» Directions for this task
From the listing below, reproduce exactly the lines starting with the one with "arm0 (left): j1" and going on through the one with "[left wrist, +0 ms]", both ends kept. No picture is copied.

» Entries provided
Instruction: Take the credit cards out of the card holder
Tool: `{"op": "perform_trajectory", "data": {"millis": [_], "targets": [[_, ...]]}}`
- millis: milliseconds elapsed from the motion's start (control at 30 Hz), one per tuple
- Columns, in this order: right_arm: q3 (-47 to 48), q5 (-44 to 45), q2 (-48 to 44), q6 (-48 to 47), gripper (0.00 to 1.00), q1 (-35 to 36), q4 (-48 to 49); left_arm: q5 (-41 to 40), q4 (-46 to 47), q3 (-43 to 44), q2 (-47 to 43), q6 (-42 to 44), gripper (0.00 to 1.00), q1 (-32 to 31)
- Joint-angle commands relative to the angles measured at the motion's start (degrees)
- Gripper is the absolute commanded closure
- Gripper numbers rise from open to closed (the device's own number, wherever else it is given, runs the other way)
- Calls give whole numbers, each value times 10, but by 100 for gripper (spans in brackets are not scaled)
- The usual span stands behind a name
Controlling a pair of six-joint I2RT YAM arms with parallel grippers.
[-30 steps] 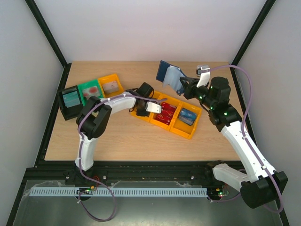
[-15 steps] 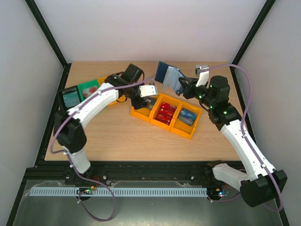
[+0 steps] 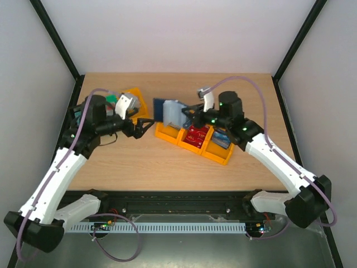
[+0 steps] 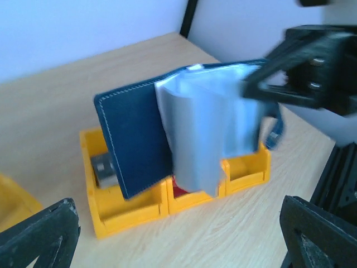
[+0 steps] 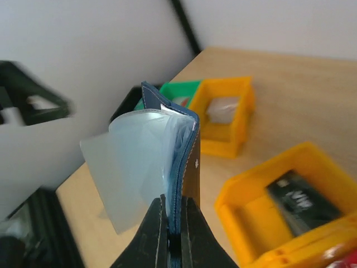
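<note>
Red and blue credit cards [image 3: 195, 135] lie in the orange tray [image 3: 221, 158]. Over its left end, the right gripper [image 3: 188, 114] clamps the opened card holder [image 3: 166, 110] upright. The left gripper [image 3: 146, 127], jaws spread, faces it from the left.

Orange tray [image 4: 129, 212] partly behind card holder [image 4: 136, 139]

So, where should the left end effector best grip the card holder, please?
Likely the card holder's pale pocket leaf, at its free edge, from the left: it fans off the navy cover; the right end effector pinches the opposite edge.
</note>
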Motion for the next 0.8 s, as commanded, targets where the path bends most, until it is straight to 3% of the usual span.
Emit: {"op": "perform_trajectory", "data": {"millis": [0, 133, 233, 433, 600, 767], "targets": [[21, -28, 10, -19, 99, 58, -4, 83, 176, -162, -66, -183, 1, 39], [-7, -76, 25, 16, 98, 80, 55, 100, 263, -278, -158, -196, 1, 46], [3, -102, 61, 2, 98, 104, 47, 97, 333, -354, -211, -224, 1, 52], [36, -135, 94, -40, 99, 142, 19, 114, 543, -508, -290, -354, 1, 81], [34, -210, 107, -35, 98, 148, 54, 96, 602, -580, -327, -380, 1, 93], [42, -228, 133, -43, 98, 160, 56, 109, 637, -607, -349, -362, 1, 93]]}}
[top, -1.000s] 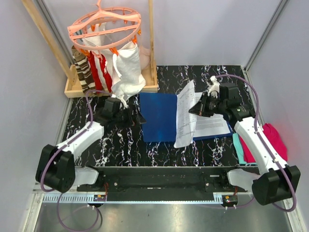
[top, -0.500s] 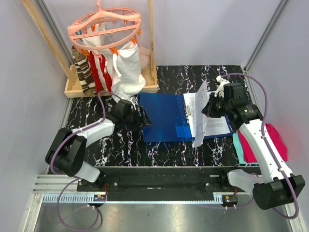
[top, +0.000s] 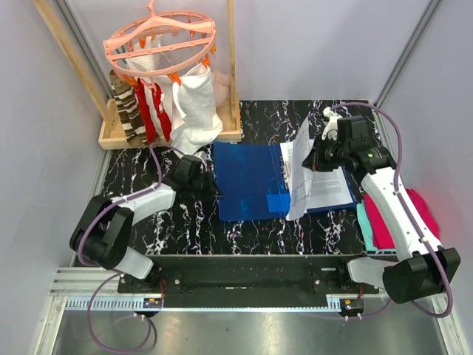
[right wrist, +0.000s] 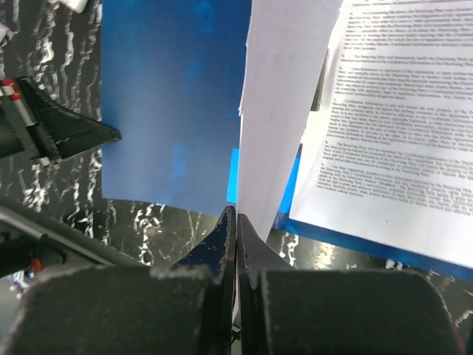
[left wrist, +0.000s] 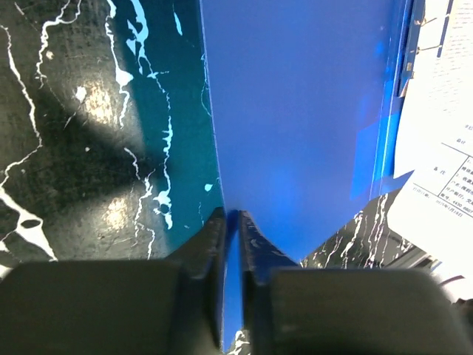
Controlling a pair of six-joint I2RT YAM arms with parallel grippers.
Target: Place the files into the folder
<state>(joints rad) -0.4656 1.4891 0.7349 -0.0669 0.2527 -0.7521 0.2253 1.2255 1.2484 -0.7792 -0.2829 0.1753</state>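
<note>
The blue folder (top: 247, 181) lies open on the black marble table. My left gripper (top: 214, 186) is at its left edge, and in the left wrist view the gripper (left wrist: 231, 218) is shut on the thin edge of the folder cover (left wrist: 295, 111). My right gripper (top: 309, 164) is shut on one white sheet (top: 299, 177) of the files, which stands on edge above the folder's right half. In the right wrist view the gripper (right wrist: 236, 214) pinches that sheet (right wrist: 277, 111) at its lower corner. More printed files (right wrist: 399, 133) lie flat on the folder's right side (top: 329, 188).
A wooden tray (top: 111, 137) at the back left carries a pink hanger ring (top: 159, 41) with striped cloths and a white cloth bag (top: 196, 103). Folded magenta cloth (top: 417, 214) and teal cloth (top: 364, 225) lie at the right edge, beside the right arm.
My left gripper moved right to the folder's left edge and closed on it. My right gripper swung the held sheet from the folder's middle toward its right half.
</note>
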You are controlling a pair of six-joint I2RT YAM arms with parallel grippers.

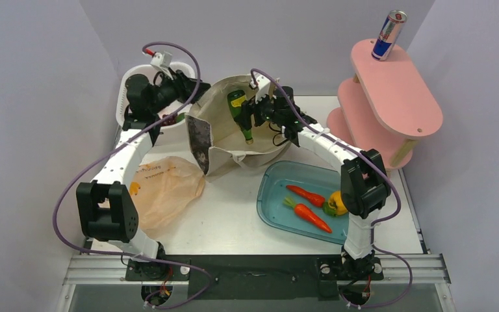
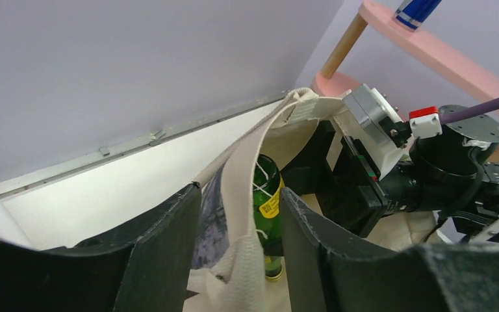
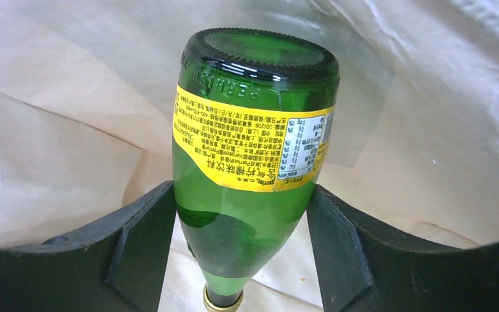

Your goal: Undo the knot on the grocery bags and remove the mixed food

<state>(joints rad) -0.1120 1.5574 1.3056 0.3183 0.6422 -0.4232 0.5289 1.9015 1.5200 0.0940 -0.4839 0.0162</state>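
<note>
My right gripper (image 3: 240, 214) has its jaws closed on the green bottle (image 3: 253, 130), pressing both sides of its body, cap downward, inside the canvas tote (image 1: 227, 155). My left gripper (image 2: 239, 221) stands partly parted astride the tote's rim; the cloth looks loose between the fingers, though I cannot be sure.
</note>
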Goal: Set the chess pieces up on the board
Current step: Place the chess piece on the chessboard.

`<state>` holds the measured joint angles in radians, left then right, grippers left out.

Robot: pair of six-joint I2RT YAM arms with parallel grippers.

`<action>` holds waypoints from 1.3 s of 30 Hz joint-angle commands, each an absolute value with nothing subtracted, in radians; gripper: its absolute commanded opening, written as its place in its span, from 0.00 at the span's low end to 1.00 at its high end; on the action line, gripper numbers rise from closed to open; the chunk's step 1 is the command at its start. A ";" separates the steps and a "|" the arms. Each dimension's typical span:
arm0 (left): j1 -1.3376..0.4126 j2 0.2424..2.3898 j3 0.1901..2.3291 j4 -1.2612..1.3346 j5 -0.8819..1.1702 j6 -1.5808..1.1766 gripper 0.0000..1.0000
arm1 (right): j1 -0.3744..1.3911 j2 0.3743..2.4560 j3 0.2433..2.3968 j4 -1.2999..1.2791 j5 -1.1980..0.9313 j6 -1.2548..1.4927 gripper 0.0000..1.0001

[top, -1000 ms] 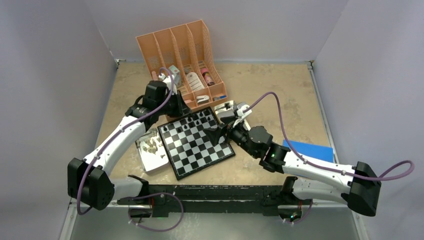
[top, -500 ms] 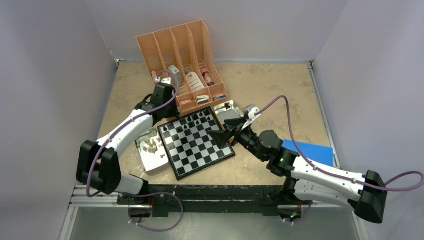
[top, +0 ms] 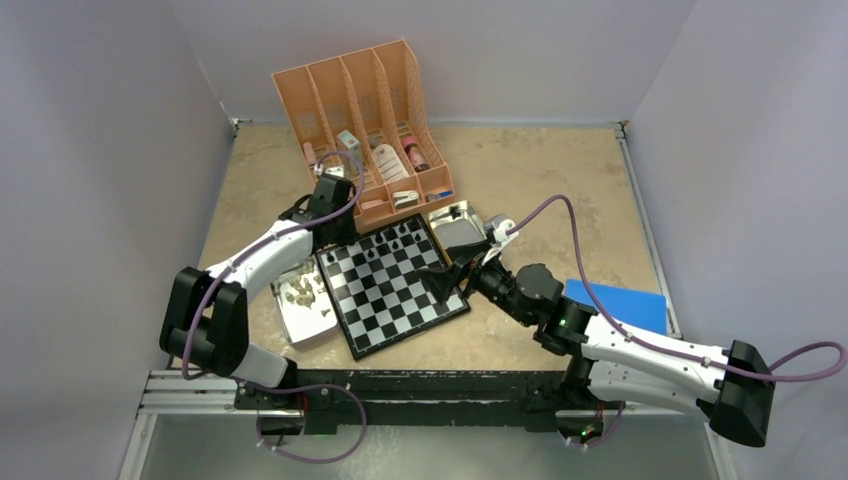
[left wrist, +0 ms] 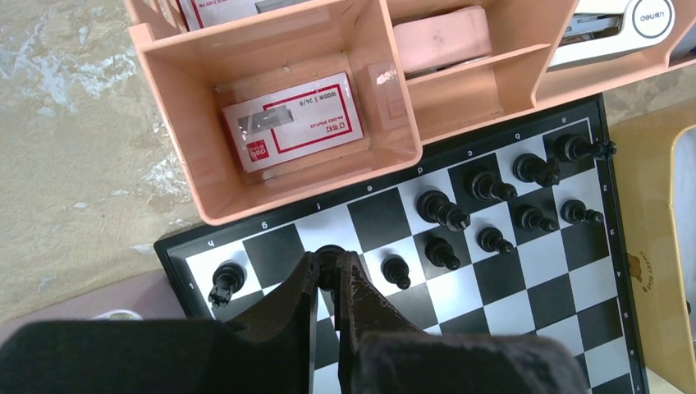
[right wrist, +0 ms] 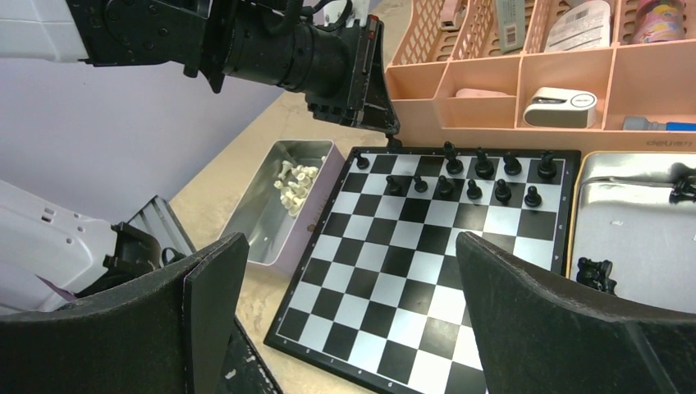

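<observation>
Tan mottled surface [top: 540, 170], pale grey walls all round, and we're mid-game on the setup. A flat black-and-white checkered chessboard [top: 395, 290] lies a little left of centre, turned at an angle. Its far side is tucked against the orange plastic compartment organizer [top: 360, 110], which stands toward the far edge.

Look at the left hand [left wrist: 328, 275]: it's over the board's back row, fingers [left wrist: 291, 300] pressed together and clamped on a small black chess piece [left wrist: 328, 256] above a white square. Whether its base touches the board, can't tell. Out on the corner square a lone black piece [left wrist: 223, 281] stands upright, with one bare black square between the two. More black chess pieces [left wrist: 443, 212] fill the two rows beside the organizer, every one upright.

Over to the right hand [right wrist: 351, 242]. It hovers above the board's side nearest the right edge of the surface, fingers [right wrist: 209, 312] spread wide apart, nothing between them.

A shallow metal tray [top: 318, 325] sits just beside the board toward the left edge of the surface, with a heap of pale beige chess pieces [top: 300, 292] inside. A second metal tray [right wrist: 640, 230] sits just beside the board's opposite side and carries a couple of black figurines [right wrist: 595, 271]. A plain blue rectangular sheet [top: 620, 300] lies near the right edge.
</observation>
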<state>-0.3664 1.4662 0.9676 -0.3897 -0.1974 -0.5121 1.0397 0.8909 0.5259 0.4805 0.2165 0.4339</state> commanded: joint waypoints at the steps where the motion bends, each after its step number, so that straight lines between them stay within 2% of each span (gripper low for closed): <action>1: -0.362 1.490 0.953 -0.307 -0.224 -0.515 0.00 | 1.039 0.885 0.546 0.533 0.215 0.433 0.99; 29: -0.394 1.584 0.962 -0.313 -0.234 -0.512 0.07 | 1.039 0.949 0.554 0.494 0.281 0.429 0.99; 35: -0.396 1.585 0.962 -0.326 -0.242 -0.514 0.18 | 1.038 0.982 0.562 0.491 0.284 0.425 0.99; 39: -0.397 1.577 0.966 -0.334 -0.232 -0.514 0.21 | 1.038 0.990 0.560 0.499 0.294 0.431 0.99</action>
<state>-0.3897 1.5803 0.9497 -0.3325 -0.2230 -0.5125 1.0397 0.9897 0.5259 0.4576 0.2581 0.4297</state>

» Reply to the exercise
arm0 (left): j1 -1.3376..0.4126 j2 0.2424..2.3898 j3 0.1901..2.3291 j4 -1.2612..1.3346 j5 -0.8819..1.1702 j6 -1.5808..1.1766 gripper 0.0000..1.0000
arm1 (right): j1 -0.3744..1.3911 j2 0.3743..2.4560 j3 0.2433..2.3968 j4 -1.2999..1.2791 j5 -1.1980..0.9313 j6 -1.2548..1.4927 gripper 0.0000..1.0001

[top, -1000 ms] 
[top, -500 ms] 
[top, +0 ms] 
[left wrist, +0 ms] 

No other output belongs to this answer.